Exercise brief »
In the entries below, count every line that has the string "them", and answer with that count alone.

-=-=-

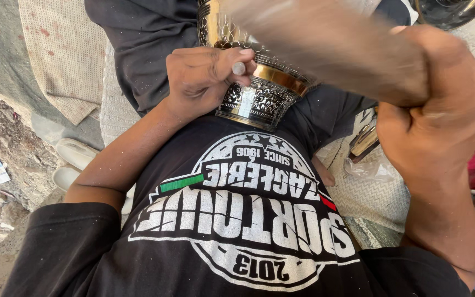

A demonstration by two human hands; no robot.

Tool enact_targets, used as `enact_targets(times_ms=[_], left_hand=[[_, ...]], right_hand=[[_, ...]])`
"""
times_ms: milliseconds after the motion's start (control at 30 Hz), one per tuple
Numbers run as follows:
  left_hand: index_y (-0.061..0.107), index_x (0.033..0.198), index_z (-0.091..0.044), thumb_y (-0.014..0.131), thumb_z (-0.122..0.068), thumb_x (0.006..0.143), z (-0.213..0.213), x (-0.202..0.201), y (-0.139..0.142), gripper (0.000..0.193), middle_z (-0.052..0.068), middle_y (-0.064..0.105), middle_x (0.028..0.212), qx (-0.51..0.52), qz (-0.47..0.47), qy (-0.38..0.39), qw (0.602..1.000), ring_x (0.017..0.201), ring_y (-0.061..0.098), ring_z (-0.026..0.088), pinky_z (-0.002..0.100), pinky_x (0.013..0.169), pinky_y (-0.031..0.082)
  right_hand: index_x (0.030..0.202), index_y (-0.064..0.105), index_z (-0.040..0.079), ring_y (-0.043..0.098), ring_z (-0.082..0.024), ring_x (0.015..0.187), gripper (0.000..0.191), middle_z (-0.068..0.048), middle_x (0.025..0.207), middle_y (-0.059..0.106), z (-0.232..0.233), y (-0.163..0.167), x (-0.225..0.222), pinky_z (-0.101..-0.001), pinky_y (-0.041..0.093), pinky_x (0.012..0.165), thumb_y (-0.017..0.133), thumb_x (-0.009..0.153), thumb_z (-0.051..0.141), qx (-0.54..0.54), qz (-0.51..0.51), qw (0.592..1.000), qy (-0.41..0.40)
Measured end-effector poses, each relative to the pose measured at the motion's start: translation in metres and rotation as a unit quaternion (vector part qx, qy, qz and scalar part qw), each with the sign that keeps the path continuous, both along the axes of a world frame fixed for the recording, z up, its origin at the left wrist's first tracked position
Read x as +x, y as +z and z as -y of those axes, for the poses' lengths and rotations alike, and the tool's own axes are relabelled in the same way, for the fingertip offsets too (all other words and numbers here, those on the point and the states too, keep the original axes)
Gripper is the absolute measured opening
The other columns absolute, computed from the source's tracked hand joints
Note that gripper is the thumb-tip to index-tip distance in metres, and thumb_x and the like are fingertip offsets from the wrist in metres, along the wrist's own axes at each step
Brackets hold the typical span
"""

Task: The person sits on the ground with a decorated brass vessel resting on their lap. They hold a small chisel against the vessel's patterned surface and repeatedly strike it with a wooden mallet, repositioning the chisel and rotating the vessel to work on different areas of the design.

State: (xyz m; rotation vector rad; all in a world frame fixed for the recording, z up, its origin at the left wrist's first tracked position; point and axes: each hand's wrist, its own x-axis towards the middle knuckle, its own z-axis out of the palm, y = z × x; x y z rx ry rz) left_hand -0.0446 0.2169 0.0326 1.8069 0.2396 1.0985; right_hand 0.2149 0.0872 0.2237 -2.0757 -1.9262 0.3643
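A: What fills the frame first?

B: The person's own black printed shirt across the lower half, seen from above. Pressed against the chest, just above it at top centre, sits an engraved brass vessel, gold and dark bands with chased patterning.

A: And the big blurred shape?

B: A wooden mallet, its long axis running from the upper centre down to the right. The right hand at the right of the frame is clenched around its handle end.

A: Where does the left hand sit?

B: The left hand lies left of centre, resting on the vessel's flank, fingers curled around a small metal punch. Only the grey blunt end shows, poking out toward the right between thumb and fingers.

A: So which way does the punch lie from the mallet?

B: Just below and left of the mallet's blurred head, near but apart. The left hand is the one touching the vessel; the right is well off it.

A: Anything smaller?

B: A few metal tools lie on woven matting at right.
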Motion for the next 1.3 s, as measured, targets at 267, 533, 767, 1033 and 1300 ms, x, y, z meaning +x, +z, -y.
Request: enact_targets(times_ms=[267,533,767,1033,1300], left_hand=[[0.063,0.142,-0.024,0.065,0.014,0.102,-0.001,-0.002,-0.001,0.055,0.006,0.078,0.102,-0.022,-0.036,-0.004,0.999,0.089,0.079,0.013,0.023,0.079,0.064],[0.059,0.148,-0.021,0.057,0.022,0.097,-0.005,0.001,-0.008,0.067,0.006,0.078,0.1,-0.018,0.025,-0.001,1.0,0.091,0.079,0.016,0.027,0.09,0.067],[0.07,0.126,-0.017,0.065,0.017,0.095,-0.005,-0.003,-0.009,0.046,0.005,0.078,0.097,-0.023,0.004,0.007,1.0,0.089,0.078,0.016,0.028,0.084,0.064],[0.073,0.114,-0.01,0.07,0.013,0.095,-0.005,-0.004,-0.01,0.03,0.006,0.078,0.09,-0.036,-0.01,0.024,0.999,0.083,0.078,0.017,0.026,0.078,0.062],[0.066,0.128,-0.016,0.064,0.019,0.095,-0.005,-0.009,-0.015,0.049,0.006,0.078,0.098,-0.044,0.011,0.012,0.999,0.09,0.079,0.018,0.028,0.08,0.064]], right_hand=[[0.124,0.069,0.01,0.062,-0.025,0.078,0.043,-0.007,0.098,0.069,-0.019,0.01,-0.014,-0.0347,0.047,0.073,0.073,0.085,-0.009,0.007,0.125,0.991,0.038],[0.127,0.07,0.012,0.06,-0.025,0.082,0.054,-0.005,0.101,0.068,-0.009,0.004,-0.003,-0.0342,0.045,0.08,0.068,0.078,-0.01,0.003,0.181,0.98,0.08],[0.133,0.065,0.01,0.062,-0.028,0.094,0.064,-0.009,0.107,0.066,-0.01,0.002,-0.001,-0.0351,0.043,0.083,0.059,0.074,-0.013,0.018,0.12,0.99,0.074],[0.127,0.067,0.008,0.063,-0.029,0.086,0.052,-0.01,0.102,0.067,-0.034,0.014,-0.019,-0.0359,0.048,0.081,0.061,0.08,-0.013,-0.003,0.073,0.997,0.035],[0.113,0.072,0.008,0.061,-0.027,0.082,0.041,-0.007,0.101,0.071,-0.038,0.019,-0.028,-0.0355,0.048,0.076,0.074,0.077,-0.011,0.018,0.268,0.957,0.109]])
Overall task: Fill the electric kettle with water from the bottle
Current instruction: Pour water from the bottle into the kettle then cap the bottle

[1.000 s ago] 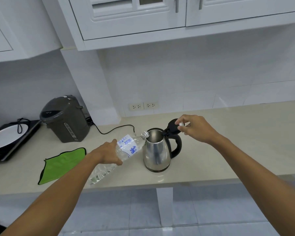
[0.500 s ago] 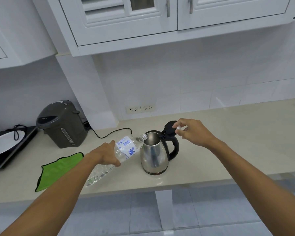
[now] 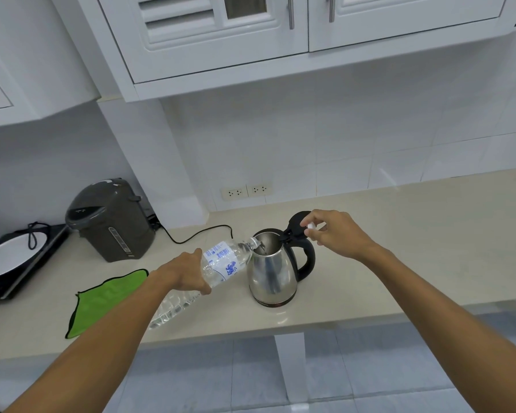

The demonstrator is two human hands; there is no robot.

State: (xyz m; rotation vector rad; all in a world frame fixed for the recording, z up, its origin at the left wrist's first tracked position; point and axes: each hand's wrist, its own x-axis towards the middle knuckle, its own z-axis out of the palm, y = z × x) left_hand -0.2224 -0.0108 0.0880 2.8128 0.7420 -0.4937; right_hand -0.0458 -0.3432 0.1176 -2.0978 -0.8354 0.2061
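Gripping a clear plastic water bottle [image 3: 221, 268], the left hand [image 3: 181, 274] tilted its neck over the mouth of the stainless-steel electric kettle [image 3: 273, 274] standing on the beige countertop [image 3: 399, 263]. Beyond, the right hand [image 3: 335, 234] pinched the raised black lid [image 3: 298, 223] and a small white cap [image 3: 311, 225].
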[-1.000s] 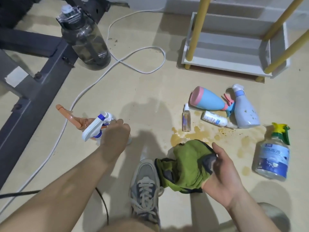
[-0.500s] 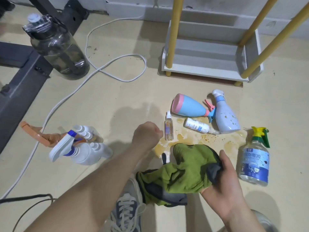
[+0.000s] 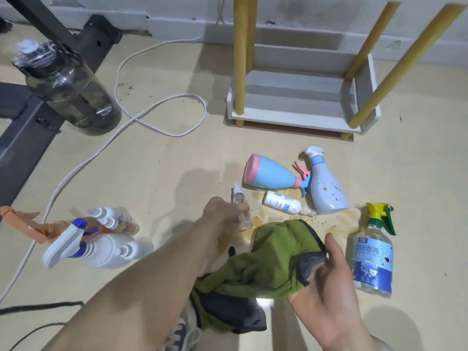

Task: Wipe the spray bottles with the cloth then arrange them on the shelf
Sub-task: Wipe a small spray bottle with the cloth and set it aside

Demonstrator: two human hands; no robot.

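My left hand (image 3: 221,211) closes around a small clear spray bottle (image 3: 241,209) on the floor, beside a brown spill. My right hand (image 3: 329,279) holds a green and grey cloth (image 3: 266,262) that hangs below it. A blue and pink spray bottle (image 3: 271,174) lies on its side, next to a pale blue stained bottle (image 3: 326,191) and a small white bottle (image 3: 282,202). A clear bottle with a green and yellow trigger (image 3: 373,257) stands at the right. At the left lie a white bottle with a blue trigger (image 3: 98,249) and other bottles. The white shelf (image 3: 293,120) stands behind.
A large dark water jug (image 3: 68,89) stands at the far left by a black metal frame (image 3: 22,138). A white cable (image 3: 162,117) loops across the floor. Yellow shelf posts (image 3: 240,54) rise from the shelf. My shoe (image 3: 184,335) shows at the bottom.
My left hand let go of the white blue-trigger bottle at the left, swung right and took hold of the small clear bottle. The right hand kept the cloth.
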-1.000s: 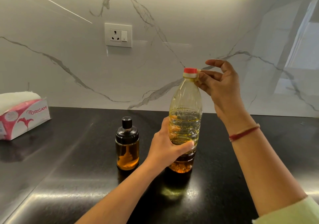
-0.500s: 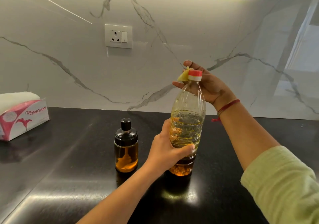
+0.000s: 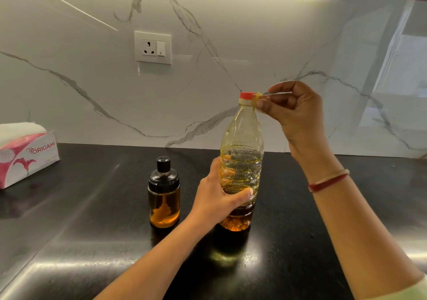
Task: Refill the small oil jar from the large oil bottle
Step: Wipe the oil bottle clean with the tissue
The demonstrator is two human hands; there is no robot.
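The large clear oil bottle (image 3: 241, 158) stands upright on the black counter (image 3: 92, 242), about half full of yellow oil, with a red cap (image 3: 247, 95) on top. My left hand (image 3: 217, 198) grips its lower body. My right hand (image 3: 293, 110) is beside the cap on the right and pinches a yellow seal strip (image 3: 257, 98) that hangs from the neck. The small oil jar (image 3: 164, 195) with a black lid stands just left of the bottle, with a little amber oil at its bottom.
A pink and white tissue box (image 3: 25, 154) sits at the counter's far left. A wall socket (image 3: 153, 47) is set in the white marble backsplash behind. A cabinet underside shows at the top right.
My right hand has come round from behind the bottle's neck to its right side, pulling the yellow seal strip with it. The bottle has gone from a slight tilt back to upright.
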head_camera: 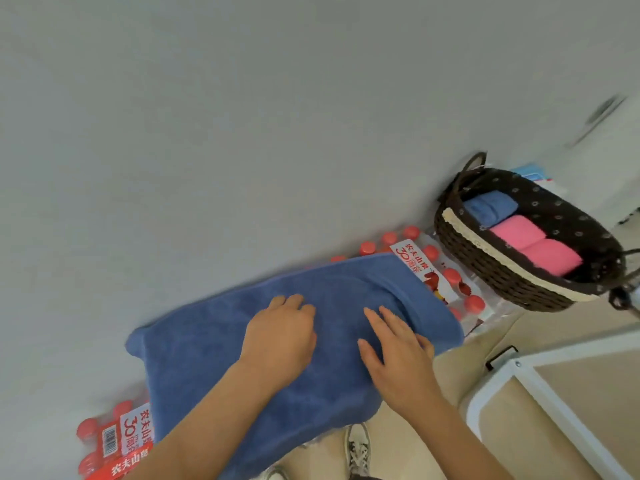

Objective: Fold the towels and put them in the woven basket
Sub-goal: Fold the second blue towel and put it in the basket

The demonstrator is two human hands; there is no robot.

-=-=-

Response to this exercise »
2